Problem to solve:
Write the entries out again. Each one must match exactly.

*** Records to process Section Begins ***

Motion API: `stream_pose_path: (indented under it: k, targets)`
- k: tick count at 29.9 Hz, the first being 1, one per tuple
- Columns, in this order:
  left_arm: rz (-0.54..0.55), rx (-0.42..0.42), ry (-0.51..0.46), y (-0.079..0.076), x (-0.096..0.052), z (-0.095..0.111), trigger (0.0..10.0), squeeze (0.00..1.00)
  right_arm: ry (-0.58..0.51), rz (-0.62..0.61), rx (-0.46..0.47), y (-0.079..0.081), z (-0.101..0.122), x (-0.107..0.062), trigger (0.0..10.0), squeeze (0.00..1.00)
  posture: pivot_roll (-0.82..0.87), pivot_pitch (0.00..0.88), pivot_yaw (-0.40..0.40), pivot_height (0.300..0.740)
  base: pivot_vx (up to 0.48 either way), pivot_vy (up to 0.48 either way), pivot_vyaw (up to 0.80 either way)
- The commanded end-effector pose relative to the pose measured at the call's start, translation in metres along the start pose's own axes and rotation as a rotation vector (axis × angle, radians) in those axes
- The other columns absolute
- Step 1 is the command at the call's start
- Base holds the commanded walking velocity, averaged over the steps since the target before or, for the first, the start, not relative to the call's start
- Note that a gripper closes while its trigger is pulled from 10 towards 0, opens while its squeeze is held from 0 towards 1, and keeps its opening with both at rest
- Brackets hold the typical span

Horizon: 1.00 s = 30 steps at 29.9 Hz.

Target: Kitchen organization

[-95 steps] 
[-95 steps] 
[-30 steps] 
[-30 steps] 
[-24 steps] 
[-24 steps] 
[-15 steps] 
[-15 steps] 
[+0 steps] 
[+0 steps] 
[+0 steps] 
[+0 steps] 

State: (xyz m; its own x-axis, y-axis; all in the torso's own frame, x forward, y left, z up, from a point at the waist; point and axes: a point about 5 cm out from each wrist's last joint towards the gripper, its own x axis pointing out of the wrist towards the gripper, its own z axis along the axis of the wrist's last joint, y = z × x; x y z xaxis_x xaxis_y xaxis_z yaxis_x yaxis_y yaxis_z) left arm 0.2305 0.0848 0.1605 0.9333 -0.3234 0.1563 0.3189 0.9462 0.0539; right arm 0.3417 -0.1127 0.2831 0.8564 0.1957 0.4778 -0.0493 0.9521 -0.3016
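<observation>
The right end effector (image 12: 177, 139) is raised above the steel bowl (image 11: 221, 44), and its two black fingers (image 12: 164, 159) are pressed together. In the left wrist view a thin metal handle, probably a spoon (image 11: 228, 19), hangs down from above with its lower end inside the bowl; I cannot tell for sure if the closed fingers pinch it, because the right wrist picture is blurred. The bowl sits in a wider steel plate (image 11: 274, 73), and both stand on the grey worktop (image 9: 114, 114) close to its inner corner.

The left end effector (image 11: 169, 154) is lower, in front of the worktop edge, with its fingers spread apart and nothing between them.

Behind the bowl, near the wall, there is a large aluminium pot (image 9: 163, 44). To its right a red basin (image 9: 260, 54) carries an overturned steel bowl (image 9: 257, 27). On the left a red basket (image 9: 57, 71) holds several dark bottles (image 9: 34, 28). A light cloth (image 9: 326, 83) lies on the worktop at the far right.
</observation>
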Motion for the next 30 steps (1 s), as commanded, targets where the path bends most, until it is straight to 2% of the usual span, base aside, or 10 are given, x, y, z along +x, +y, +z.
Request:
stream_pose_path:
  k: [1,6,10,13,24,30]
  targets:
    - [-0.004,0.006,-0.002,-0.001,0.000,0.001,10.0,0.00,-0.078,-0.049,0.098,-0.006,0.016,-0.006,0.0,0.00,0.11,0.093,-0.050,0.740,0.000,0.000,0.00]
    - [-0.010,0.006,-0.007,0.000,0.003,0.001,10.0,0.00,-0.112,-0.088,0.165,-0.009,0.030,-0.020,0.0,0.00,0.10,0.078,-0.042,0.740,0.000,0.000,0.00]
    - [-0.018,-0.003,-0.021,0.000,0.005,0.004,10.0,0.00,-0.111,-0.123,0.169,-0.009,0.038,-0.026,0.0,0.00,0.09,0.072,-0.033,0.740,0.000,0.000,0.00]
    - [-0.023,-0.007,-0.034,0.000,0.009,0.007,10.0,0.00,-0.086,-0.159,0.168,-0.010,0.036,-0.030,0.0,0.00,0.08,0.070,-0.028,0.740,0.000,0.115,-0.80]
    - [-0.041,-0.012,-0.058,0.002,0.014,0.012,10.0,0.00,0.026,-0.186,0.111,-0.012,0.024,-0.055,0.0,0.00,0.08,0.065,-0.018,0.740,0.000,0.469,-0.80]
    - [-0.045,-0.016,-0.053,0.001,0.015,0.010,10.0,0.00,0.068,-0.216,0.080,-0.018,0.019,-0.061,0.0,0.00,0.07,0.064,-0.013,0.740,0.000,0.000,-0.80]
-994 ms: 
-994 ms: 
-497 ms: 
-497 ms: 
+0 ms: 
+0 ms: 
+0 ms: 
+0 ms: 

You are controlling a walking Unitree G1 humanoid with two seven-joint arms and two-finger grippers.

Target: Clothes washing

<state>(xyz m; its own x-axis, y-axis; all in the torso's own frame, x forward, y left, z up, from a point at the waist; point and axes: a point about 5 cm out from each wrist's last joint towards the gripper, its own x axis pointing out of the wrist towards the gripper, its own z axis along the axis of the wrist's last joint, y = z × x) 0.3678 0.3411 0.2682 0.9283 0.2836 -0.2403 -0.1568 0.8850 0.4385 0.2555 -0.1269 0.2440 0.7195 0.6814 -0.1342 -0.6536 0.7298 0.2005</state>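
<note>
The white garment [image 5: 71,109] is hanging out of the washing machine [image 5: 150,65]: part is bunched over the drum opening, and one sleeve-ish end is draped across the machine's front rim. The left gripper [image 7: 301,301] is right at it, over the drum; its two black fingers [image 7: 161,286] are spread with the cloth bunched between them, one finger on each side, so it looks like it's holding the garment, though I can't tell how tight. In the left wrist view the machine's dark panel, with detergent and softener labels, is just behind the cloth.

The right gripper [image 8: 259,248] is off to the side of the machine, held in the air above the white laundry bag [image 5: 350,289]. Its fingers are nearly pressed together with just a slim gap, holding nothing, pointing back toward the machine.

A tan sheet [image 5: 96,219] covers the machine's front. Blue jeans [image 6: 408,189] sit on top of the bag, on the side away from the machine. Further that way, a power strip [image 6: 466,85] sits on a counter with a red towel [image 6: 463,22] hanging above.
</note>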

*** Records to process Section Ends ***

Expected answer:
Motion API: `stream_pose_path: (indented under it: k, targets)`
- k: tick count at 29.9 Hz, the first being 1, one per tuple
- Columns, in this order:
  left_arm: rz (-0.54..0.55), rx (-0.42..0.42), ry (-0.51..0.46), y (-0.079..0.076), x (-0.096..0.052), z (-0.095..0.111), trigger (0.0..10.0), squeeze (0.00..1.00)
  right_arm: ry (-0.58..0.51), rz (-0.62..0.61), rx (-0.46..0.47), y (-0.079..0.081), z (-0.101..0.122), x (-0.107..0.062), trigger (0.0..10.0), squeeze (0.00..1.00)
  posture: pivot_roll (-0.82..0.87), pivot_pitch (0.00..0.88), pivot_yaw (-0.40..0.40), pivot_height (0.300..0.740)
  base: pivot_vx (up to 0.48 either way), pivot_vy (up to 0.48 either way), pivot_vyaw (up to 0.80 either way)
- The commanded end-effector pose relative to the pose measured at the call's start, translation in metres along the start pose's own axes and rotation as a rotation vector (axis × angle, radians) in those axes
- The other columns absolute
- Step 1 is the command at the call's start
- Base holds the commanded walking velocity, averaged over the steps since the target before or, for the first, the start, not relative to the call's start
- Note that a gripper closes while its trigger is pulled from 10 towards 0, opens while its squeeze is held from 0 towards 1, and keeps its opening with both at rest
- Brackets hold the typical span

Horizon: 1.00 s = 30 steps at 29.9 Hz.

Target: Kitchen organization

[-95 steps] 
[-95 steps] 
[-30 steps] 
[-30 steps] 
[-24 steps] 
[-24 steps] 
[-15 steps] 
[-15 steps] 
[+0 steps] 
[+0 steps] 
[+0 steps] 
[+0 steps] 

State: (xyz m; its own x-axis, y-axis; all in the torso's own frame, x forward, y left, z up, from a point at the waist; point and axes: a point about 5 cm out from each wrist's last joint towards the gripper, its own x axis pointing out of the wrist towards the gripper, its own z axis along the axis of the wrist's last joint, y = z × x; x y z xaxis_x xaxis_y xaxis_z yaxis_x yaxis_y yaxis_z) left arm 0.2305 0.0848 0.1605 0.9333 -0.3234 0.1563 0.3189 0.9462 0.0539; right arm 0.3417 -0.1127 0.2831 0.8564 0.1957 0.4778 -0.0493 0.9521 -0.3016
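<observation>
The right end effector (image 12: 177, 139) is raised above the steel bowl (image 11: 221, 44), and its two black fingers (image 12: 164, 159) are pressed together. In the left wrist view a thin metal handle, probably a spoon (image 11: 228, 19), hangs down from above with its lower end inside the bowl; I cannot tell for sure if the closed fingers pinch it, because the right wrist picture is blurred. The bowl sits in a wider steel plate (image 11: 274, 73), and both stand on the grey worktop (image 9: 114, 114) close to its inner corner.

The left end effector (image 11: 169, 154) is lower, in front of the worktop edge, with its fingers spread apart and nothing between them.

Behind the bowl, near the wall, there is a large aluminium pot (image 9: 163, 44). To its right a red basin (image 9: 260, 54) carries an overturned steel bowl (image 9: 257, 27). On the left a red basket (image 9: 57, 71) holds several dark bottles (image 9: 34, 28). A light cloth (image 9: 326, 83) lies on the worktop at the far right.
</observation>
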Motion for the next 30 steps (1 s), as commanded, targets where the path bends most, until it is straight to 2% of the usual span, base aside, or 10 are given, x, y, z along +x, +y, +z.
Request:
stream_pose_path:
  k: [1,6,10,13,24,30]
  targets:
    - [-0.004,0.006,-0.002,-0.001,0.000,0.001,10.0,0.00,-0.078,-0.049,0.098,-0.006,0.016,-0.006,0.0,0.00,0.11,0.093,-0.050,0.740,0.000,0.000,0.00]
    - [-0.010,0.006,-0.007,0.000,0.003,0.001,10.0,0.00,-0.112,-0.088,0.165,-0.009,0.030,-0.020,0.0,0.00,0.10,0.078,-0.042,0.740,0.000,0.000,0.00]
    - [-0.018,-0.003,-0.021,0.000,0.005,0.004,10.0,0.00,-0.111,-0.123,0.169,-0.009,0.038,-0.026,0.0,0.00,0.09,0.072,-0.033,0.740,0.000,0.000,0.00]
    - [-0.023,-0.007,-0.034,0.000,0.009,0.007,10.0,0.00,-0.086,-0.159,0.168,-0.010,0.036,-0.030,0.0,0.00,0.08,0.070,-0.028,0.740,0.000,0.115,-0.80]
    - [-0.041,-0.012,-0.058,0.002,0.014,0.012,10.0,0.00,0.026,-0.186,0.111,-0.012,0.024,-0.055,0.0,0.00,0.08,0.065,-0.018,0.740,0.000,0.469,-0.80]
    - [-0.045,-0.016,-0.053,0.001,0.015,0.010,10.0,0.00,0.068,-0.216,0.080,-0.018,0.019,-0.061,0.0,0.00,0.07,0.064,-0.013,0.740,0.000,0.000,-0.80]
-994 ms: 
-994 ms: 
-497 ms: 
-497 ms: 
+0 ms: 
+0 ms: 
+0 ms: 
+0 ms: 

You are controlling a walking Unitree G1 humanoid with two seven-joint arms and two-finger grippers.

Target: Clothes washing

<state>(xyz m; its own x-axis, y-axis; all in the torso's own frame, x forward, y left, z up, from a point at the waist; point and axes: a point about 5 cm out from each wrist's last joint towards the gripper, its own x axis pointing out of the wrist towards the gripper, its own z axis along the axis of the wrist's last joint, y = z × x) 0.3678 0.3411 0.2682 0.9283 0.2836 -0.2403 -0.1568 0.8850 0.4385 0.2555 -0.1269 0.2440 0.7195 0.6814 -0.1342 -0.6536 0.7298 0.2005</state>
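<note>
The white garment [image 5: 71,109] is hanging out of the washing machine [image 5: 150,65]: part is bunched over the drum opening, and one sleeve-ish end is draped across the machine's front rim. The left gripper [image 7: 301,301] is right at it, over the drum; its two black fingers [image 7: 161,286] are spread with the cloth bunched between them, one finger on each side, so it looks like it's holding the garment, though I can't tell how tight. In the left wrist view the machine's dark panel, with detergent and softener labels, is just behind the cloth.

The right gripper [image 8: 259,248] is off to the side of the machine, held in the air above the white laundry bag [image 5: 350,289]. Its fingers are nearly pressed together with just a slim gap, holding nothing, pointing back toward the machine.

A tan sheet [image 5: 96,219] covers the machine's front. Blue jeans [image 6: 408,189] sit on top of the bag, on the side away from the machine. Further that way, a power strip [image 6: 466,85] sits on a counter with a red towel [image 6: 463,22] hanging above.
</note>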

The answer has been given in full.